Je ne reviendrai pas sur les charges que vous souhaitez économiser sur l’aide médicale de l’État, puisque vous y ferez référence tout à l’heure. Je conclurai en disant à M. Allisio que la seule véritable mise sous tutelle, c’est de faire financer ses campagnes par des fonds étrangers. (Exclamations sur les bancs du groupe RN.)
Sérieusement ?
Monsieur Clouet, j’ai noté que vous regrettiez que les politiques publiques fassent l’objet de critères et que les aides sociales soient octroyées sur la base de critères très concrets.

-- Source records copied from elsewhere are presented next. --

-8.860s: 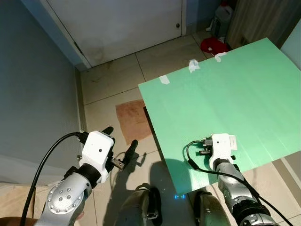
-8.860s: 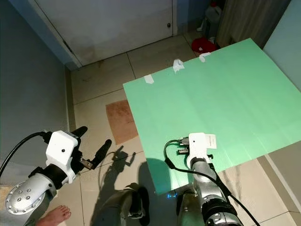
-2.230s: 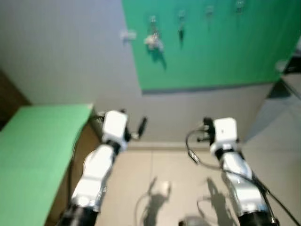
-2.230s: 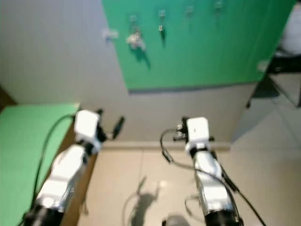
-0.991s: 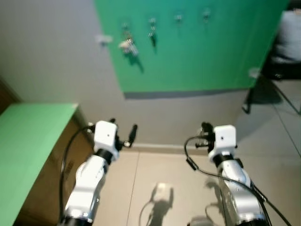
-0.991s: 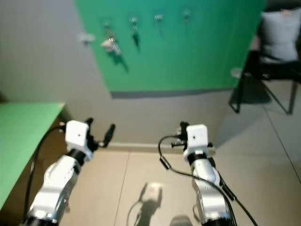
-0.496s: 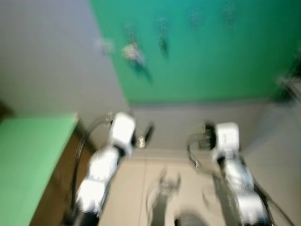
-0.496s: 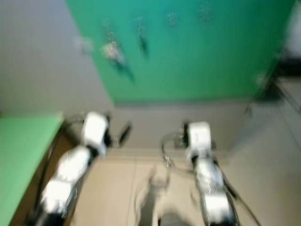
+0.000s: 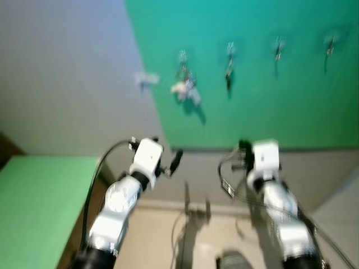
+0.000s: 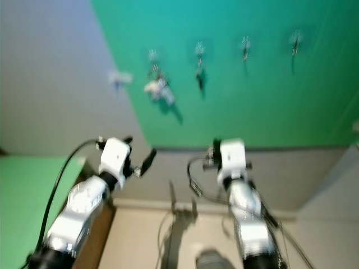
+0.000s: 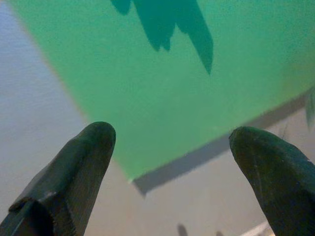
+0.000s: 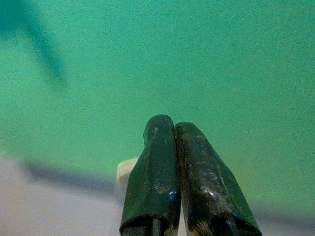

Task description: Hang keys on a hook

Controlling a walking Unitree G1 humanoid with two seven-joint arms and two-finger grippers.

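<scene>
- Ahead, the broad green wall panel (image 9: 269, 84) spans the upper scene from about 11 o'clock round to 2 o'clock, with grey wall (image 9: 61, 84) beside it at 9 to 10 o'clock; the head views are blurred, so a good approach would wait until the picture steadies.
- Low at 8 o'clock lies the flat green tabletop (image 9: 33, 207).
- Both silver arms are raised toward the panel. The left gripper (image 11: 172, 147) has its black fingers (image 11: 74, 167) spread wide with nothing between them; the right gripper (image 12: 173, 147) has its black fingers pressed together, a small pale tab (image 12: 126, 172) showing just behind them.
- Whether the right gripper carries keys cannot be told from these views.
- A row of four small metal hooks (image 9: 277, 47) runs across the panel near 12 o'clock.
- On the leftmost hook hangs a pale bunch of keys (image 9: 185, 89); the next carries a small dark item (image 9: 228, 73), too blurred to name.
- Judged from this, the step calls for aiming at a free hook toward 1 o'clock, then approaching slowly and squarely.
</scene>
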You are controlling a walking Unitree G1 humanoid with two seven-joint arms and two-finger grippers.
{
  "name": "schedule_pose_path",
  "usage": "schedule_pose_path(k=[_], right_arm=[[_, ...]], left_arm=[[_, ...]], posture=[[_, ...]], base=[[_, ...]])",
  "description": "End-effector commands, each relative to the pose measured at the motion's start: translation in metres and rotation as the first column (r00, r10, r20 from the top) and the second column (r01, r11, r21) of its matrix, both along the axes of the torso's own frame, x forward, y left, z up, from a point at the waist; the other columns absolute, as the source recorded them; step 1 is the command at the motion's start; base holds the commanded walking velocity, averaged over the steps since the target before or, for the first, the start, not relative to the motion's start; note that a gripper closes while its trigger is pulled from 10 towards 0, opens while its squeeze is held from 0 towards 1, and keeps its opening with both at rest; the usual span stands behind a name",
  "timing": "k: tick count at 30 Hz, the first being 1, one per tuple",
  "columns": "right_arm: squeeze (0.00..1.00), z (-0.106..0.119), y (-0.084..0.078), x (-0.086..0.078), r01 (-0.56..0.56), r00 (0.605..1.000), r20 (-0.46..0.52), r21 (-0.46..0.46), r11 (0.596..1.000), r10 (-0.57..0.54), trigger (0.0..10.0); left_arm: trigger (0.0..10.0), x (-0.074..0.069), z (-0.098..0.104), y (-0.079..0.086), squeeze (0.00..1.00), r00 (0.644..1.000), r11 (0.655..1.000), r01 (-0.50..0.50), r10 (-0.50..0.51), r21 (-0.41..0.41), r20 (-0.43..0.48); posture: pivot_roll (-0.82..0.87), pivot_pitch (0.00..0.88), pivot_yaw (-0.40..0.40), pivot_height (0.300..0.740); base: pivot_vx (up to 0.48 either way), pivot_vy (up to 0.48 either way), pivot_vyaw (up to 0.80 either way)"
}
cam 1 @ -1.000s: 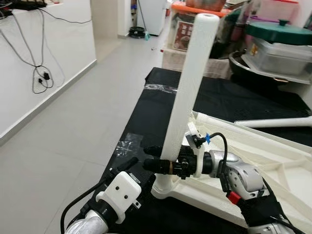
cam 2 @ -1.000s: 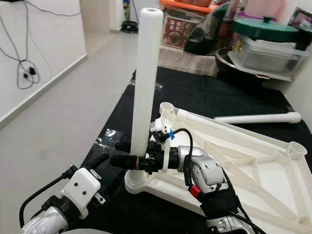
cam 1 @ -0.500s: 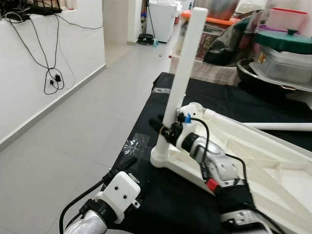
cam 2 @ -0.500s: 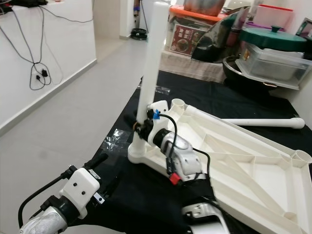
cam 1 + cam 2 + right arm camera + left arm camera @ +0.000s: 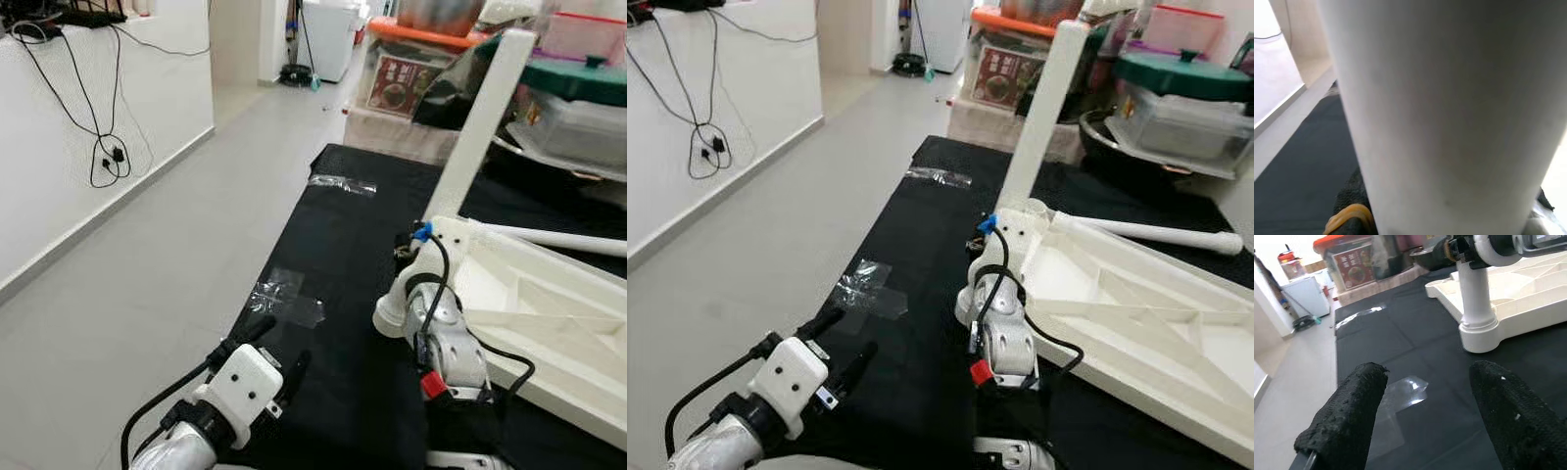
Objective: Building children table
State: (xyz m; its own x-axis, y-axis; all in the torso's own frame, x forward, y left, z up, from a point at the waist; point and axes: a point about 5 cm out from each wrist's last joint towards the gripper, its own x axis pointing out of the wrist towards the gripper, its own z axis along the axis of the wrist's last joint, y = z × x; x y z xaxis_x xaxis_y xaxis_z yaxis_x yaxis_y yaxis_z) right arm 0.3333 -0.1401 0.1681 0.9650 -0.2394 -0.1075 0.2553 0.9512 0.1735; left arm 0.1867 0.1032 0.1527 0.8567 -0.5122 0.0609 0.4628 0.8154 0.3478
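Left eye view: black mat (image 5: 333, 245) on the floor, left to right
Left gripper (image 5: 1425, 416): hovers low over mat, fingers spread wide, holding nothing
Right gripper (image 5: 409, 257): clamped on white table leg (image 5: 477, 122) near its base
Leg: tilted, seated in corner socket (image 5: 1477, 330)
Tabletop (image 5: 1136, 323): upside down on mat, right side
Spare leg (image 5: 1161, 234): lying beyond tabletop

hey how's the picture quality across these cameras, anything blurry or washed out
Eye views: evenly lit, slight motion softness on the table leg and right gripper. Left wrist view: its fingers loom soft, window corner blown out. Right wrist view: the leg sits too close, a featureless blur.
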Motion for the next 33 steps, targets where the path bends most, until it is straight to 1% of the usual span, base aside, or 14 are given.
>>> schedule_pose_path(k=[1, 6, 7, 8, 9, 10, 15, 20, 22, 23, 24, 25, 27, 33], right_arm=[[1.00, 0.004, 0.021, 0.007, -0.135, 0.990, 0.050, 0.093, 0.986, 0.130, 10.0], [1.00, 0.022, 0.042, 0.012, -0.454, 0.881, 0.217, 0.138, 0.880, 0.420, 10.0], [0.00, 0.020, 0.048, 0.007, -0.702, 0.710, 0.252, 0.179, 0.689, 0.658, 10.0], [0.00, 0.020, 0.048, 0.007, -0.702, 0.710, 0.252, 0.179, 0.689, 0.658, 10.0], [0.00, 0.020, 0.049, 0.001, -0.801, 0.599, 0.279, 0.199, 0.565, 0.751, 10.0], [0.00, 0.020, 0.049, 0.001, -0.801, 0.599, 0.279, 0.199, 0.565, 0.751, 10.0], [0.00, 0.012, 0.037, -0.036, -0.994, 0.096, 0.213, 0.080, 0.080, 0.972, 10.0], [0.00, 0.002, 0.030, -0.047, -0.995, -0.073, 0.113, 0.059, -0.080, 0.991, 10.0], [0.00, -0.003, 0.029, -0.042, -0.997, -0.065, 0.070, 0.037, -0.067, 0.995, 10.0], [0.00, -0.007, 0.029, -0.033, -1.000, 0.005, 0.027, 0.002, 0.005, 1.000, 1.7], [0.00, -0.007, 0.029, -0.022, -0.995, 0.089, 0.008, -0.047, 0.089, 0.996, 0.0], [0.00, -0.007, 0.029, -0.022, -0.995, 0.089, 0.008, -0.047, 0.089, 0.996, 0.0], [0.00, -0.006, 0.028, -0.001, -0.955, 0.296, 0.032, -0.018, 0.296, 0.955, 0.0], [0.00, -0.001, 0.024, 0.005, -0.903, 0.425, 0.084, -0.022, 0.428, 0.901, 0.0]], left_arm=[[10.0, 0.000, -0.004, -0.001, 0.00, 1.000, 1.000, 0.006, -0.006, 0.014, -0.011], [10.0, 0.000, -0.005, -0.001, 0.00, 1.000, 1.000, 0.004, -0.004, 0.010, -0.013], [10.0, 0.001, -0.004, -0.002, 0.00, 1.000, 1.000, 0.003, -0.003, 0.011, -0.010], [10.0, 0.001, -0.004, -0.002, 0.00, 1.000, 1.000, 0.003, -0.003, 0.011, -0.010], [10.0, 0.001, -0.004, -0.002, 0.00, 1.000, 1.000, 0.004, -0.003, 0.012, -0.009], [10.0, 0.001, -0.004, -0.002, 0.00, 1.000, 1.000, 0.004, -0.003, 0.012, -0.009], [10.0, 0.002, -0.004, -0.001, 0.00, 1.000, 1.000, 0.000, 0.001, 0.013, -0.005], [10.0, 0.001, -0.004, 0.000, 0.00, 1.000, 1.000, -0.004, 0.005, 0.014, -0.005], [10.0, 0.001, -0.004, 0.000, 0.00, 1.000, 1.000, -0.005, 0.005, 0.015, -0.005], [10.0, 0.001, -0.004, 0.000, 0.00, 1.000, 1.000, -0.004, 0.004, 0.014, -0.005], [10.0, 0.001, -0.004, 0.000, 0.00, 1.000, 1.000, -0.004, 0.005, 0.014, -0.006], [10.0, 0.001, -0.004, 0.000, 0.00, 1.000, 1.000, -0.004, 0.005, 0.014, -0.006], [10.0, 0.001, -0.005, 0.001, 0.00, 1.000, 1.000, -0.005, 0.005, 0.014, -0.006], [10.0, 0.001, -0.006, 0.001, 0.00, 1.000, 1.000, -0.006, 0.006, 0.015, -0.008]], posture=[[0.13, 0.009, -0.142, 0.740], [0.13, 0.007, -0.141, 0.740], [0.13, 0.006, -0.144, 0.740], [0.13, 0.006, -0.144, 0.740], [0.13, 0.006, -0.144, 0.740], [0.13, 0.006, -0.144, 0.740], [0.13, 0.001, -0.150, 0.740], [0.13, 0.000, -0.146, 0.740], [0.13, 0.000, -0.149, 0.740], [0.13, 0.000, -0.150, 0.740], [0.13, 0.000, -0.146, 0.740], [0.13, 0.000, -0.146, 0.740], [0.13, 0.000, -0.146, 0.740], [0.13, 0.000, -0.146, 0.740]], base=[[0.000, 0.000, 0.00], [0.000, 0.000, 0.00], [0.000, 0.000, 0.00], [0.000, 0.000, 0.00], [0.000, 0.000, 0.00], [0.000, 0.000, 0.00], [0.000, 0.000, 0.00], [0.000, 0.000, 0.00], [0.000, 0.000, 0.00], [0.000, 0.000, 0.00], [0.000, 0.000, 0.00], [0.000, 0.000, 0.00], [0.000, 0.000, 0.00], [0.000, 0.000, 0.00]])
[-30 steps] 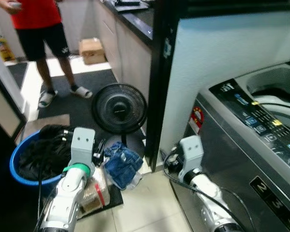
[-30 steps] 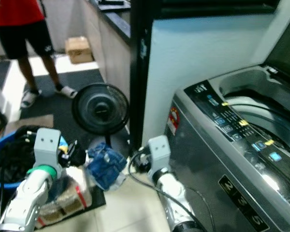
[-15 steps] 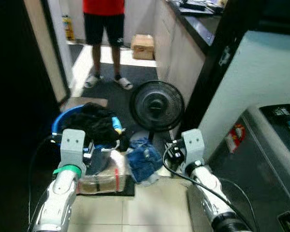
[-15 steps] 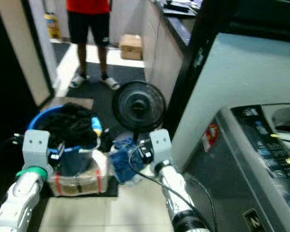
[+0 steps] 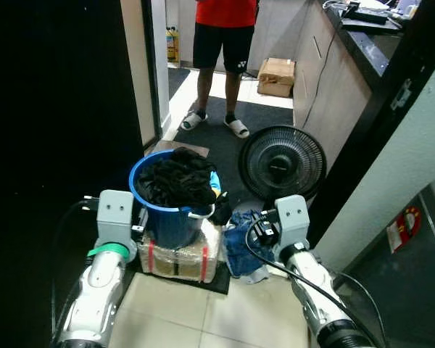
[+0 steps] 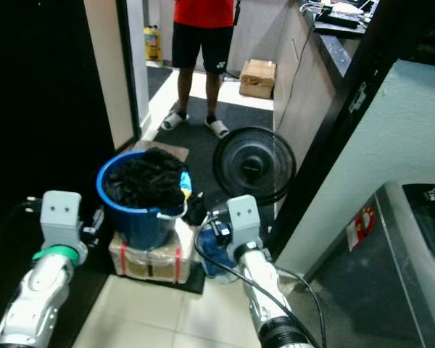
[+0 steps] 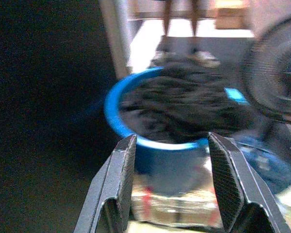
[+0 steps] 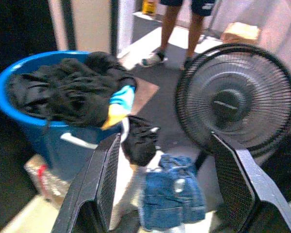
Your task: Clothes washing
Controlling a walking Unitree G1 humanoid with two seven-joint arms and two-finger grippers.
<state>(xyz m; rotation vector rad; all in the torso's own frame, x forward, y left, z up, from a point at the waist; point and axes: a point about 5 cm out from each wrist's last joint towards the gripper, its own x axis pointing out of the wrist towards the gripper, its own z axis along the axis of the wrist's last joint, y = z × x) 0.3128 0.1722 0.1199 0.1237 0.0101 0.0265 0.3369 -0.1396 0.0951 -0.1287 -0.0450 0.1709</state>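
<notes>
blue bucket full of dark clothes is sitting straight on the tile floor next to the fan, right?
Not quite. The blue bucket of dark clothes is next to the fan, but it sits on a clear wrapped package, not straight on the tile floor. The left eye view shows this.

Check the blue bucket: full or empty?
Full: dark clothes heap above the rim of the blue plastic bucket.

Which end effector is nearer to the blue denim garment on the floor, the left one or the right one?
The right end effector is nearer, just above the blue denim garment. The left end effector is farther, on the other side of the blue bucket.
</notes>
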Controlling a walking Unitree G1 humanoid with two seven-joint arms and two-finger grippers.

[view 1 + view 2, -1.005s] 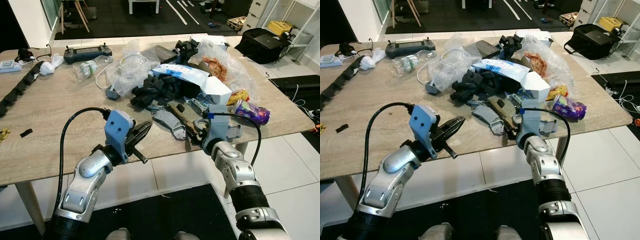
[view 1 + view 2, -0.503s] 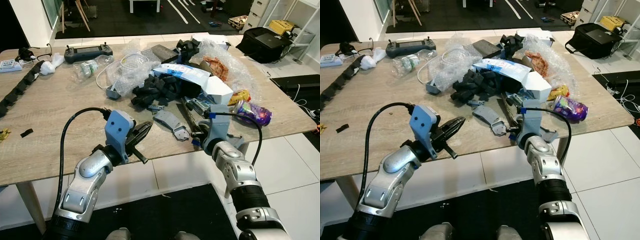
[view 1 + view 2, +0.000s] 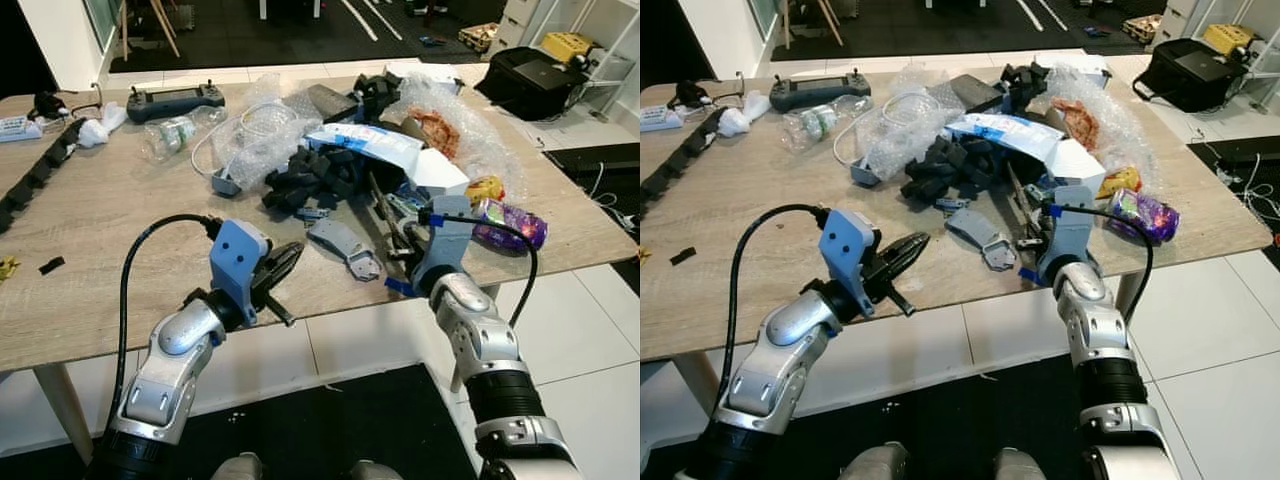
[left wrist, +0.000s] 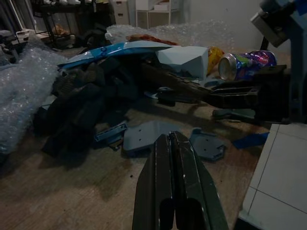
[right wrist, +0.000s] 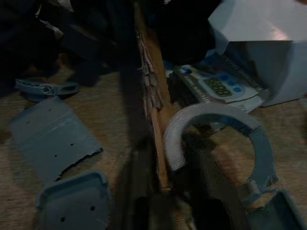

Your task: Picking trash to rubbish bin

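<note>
Right wrist view shows the right gripper (image 3: pixel 408 262) has pushed deeper into the trash pile (image 3: pixel 340 170) on the table (image 3: pixel 90 250), fingers astride a wooden strip (image 5: pixel 151 100), not yet clamped, while the left gripper (image 4: pixel 175 191) stays closed, idle.

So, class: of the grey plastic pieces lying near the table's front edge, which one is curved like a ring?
The arc-shaped grey piece, right at the right gripper. It curves in an open half-ring, while the grey plates beside it are flat with straight edges.
</note>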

Vous regrettez aussi le basculement des cotisations sociales vers la contribution sociale généralisée (CSG) : j’en suis surpris, puisque la CSG taxe les revenus du capital et pas uniquement ceux du travail.
Il a osé !
Taxer, vous le faites très bien !
Vous êtes encore et toujours favorable à une augmentation de la taxation, malgré un taux de prélèvement obligatoire de 45,3 %, qui nous place dans le top 2 mondial.
Il y a les propositions de M. Pisani-Ferry aussi !
Monsieur Hetzel, je vous remercie de votre analyse détaillée du problème des prisons, dont vous êtes un fin connaisseur. L’objectif est de créer 15 000 nouvelles places de prison sur la période 2018-2027. Vous l’avez rappelé, c’est une priorité fixée par le Président de la République, visant à porter à 75 000 le nombre total de places d’ici à la fin du quinquennat.
Le contrôle technique, c’est nous !
La moitié des cinquante chantiers du programme portant sur des établissements pénitentiaires seront opérationnels dès 2024…
Mille places en cinq ans, c’est un fiasco !
…et onze seront mis en service dès cette année : sept structures d’accompagnement vers la sortie et quatre centres pénitentiaires. Pas très loin de chez vous, dans le Haut-Rhin, le centre pénitentiaire de Mulhouse a ouvert à l’automne 2021.Vous avez raison, des difficultés existent ; nous ne les nions pas. La crise financière, les difficultés d’approvisionnement en matières premières et l’inflation ont provoqué des retards, mais nous devons aussi affronter des réticences, souvent d’élus locaux et souvent issus de votre famille politique.
C’est la faute des élus locaux, bien sûr !
Je vous engage à joindre vos efforts aux nôtres pour convaincre ces derniers de construire davantage de places de prison. Je suis sûr qu’à nous deux, nous y arriverons ! N’hésitez pas à nous aider.
Nous avons fait des propositions !
Des contraintes environnementales rallongent parfois les délais, mais tous les terrains nécessaires au lancement de l’ensemble des projets sont désormais identifiés. Les opérations sont entrées dans leur phase active et le rythme des livraisons va maintenant s’accélérer, pour s’échelonner jusqu’à la fin 2027. En outre, la loi de programmation de la justice sera bientôt en discussion – le 21 juin en commission et dès le 3 juillet en séance. Je ne doute pas que vous aurez l’occasion d’échanger à nouveau avec le garde des sceaux sur ce sujet qui vous tient à cœur.
Sans nul doute !
S’il est encore là…
J’ai noté que M. Brun préférait l’évaluation au vote de lois inutiles : j’imagine que vous faisiez référence, monsieur le député, à la loi que vous avez défendue visant à nationaliser EDF ?
Si elle était si inutile, vous ne vous y seriez pas opposé, monsieur le ministre délégué !
Cette nationalisation est désormais complète et se traduira, dès demain, par la présence de 100 % des actifs dans les mains de l’État. Vous avez aussi proposé des améliorations à la procédure : je ne doute pas que les présidents de la commission en tiendront compte. En revanche, s’agissant de la rémunération des fonctionnaires, je tiens à rappeler qu’entre le Ségur de la santé, la hausse de la rémunération des enseignants et la revalorisation du point d’indice dans la fonction publique – inédite depuis 1985 –, nous avons fait notre part.Je ne serai pas plus long. Merci à tous et à toutes de vos contributions ; je ne doute pas que nous ferons encore mieux l’année prochaine. En attendant, j’en profite pour vous prier d’excuser Gabriel Attal, retenu à Matignon pour une réunion.
Il ne nous manque pas !
Je ne doute pas qu’il vous manque, monsieur Lecoq, et vous le retrouverez bientôt, puisque les assises des finances publiques se tiendront le 19 juin à Bercy, en présence de la Première ministre. Elles nous permettront d’avoir une première discussion sur le budget pour 2024.